■ Dataset records
☆ ☆ ☆
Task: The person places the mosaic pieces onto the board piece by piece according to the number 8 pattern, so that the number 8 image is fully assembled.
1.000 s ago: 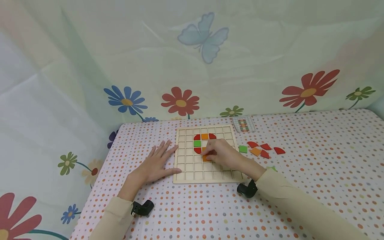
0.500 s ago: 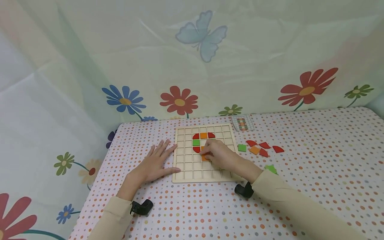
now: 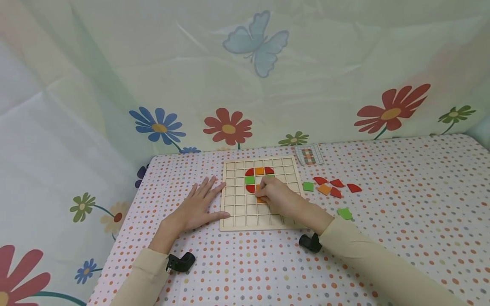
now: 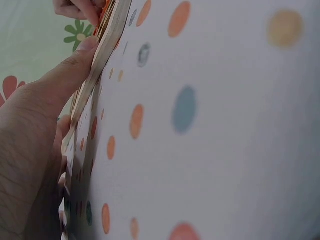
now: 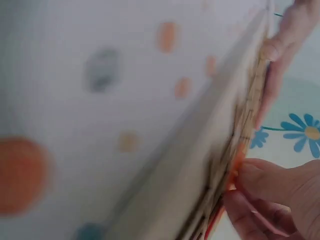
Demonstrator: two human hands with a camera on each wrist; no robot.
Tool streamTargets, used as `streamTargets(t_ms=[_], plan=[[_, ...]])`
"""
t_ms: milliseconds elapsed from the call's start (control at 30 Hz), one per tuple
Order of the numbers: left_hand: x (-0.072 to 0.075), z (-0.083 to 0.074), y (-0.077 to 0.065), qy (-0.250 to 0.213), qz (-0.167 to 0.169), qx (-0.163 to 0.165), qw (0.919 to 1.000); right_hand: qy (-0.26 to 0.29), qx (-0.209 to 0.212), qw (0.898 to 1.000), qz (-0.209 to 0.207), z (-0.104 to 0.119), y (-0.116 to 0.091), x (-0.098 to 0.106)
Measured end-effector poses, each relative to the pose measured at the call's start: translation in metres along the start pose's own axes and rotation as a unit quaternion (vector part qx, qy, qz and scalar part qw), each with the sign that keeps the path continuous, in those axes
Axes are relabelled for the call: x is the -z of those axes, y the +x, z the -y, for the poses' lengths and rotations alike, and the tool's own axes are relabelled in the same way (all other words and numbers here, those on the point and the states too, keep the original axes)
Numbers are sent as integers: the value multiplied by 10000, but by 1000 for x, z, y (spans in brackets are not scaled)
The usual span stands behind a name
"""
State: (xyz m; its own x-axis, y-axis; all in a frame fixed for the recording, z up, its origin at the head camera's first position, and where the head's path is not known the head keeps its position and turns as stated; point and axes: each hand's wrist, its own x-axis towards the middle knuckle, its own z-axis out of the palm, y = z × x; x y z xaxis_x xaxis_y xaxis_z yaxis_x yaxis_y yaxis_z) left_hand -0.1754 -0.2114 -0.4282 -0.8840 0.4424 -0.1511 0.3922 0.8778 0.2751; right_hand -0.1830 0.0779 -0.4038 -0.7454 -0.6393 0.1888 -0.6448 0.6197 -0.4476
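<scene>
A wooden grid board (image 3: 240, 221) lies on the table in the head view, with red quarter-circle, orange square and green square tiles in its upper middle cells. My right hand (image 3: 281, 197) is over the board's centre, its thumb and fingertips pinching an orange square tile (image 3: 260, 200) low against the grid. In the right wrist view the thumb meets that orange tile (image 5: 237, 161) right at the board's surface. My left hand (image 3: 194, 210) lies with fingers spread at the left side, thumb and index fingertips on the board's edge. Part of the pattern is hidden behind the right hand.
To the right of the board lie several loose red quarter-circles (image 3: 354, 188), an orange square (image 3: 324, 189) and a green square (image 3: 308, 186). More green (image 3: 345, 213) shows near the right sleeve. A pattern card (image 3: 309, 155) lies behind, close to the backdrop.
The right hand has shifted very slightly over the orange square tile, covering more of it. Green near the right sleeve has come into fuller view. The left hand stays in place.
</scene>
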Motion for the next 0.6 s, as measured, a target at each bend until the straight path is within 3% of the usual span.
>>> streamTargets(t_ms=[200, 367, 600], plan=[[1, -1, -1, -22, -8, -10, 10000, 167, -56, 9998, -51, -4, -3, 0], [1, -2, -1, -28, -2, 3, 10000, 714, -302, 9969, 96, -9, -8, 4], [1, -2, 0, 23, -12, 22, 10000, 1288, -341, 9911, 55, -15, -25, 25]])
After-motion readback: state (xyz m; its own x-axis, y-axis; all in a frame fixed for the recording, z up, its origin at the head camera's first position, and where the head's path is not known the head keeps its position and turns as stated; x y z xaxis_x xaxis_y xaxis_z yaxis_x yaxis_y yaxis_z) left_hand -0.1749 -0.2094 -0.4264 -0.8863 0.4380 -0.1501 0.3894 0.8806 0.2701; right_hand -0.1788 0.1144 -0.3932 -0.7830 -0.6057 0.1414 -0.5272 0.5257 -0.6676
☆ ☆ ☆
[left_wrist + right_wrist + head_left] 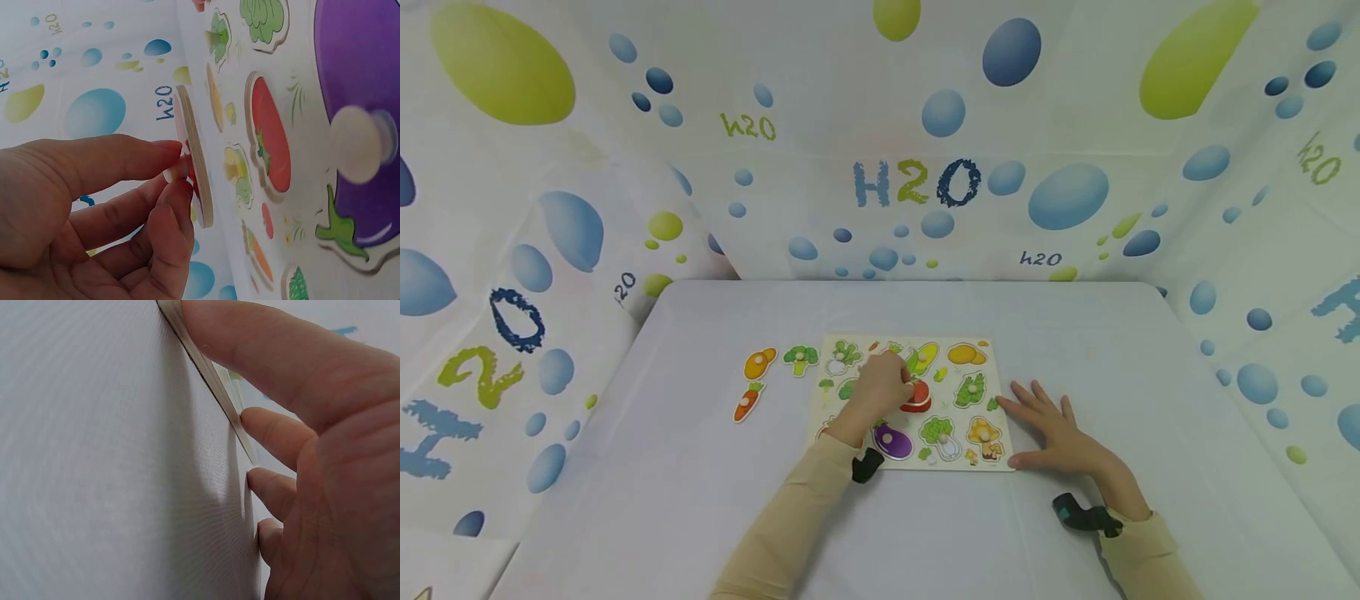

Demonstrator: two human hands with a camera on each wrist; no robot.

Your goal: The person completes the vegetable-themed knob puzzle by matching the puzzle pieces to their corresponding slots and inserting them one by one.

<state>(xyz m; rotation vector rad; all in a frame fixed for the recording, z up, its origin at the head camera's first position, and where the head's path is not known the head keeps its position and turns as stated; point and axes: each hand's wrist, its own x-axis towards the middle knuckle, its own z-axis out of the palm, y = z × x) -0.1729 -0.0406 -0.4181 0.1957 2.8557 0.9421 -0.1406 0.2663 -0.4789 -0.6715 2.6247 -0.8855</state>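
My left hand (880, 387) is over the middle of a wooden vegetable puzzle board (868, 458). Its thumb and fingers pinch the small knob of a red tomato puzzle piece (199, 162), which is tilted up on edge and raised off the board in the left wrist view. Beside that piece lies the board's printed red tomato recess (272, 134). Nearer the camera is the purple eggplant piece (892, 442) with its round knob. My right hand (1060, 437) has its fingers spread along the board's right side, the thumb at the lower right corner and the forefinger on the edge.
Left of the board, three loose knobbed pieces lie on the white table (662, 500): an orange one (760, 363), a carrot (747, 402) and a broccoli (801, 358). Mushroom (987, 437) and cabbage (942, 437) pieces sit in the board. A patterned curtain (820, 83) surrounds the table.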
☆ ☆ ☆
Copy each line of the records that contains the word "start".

■ Problem solution
t_ms: milliseconds elapsed from the call's start (control at 30 Hz), one per tuple
Measured end-effector poses, each relative to the pose measured at the call's start: translation in metres along the start pose's own axes and rotation as a unit quaternion (vector part qx, qy, qz and scalar part qw), each with the sign that keeps the path continuous, in those axes

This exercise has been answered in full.